◆ What the exercise asks:
Output the listing word for word, minus pictures.

** Opening Supplied data block **

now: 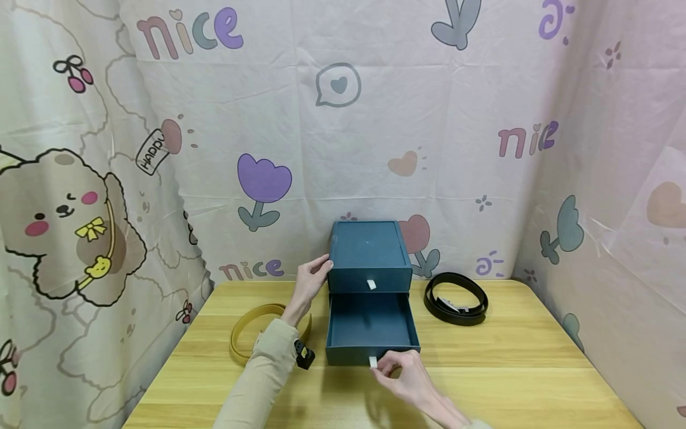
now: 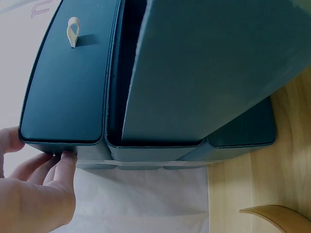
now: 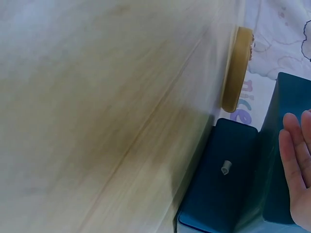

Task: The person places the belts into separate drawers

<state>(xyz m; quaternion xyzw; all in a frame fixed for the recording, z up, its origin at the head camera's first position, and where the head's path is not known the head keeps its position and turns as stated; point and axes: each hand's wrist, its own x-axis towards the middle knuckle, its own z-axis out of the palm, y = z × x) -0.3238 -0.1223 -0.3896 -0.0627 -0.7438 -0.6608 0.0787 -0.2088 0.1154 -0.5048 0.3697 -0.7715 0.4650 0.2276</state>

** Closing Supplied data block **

◆ Answer section:
now: 
now: 
now: 

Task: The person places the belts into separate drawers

<state>(xyz m; quaternion xyzw; all in a frame fixed for the recording, z up, its origin at the head camera's first position, and where the head's path is not known the head keeps its position and turns as stated; point and axes: each hand's wrist, its own x-axis towards the middle knuckle, its own z-axis out of the palm, y = z × x) -0.3238 -0.1223 -0.3896 -0.0627 -0.7438 -0.6608 0.0787 -0.2088 0.1154 -0.5048 0.3697 -0.7715 0.4650 0.2276</state>

This exercise requires nothing further.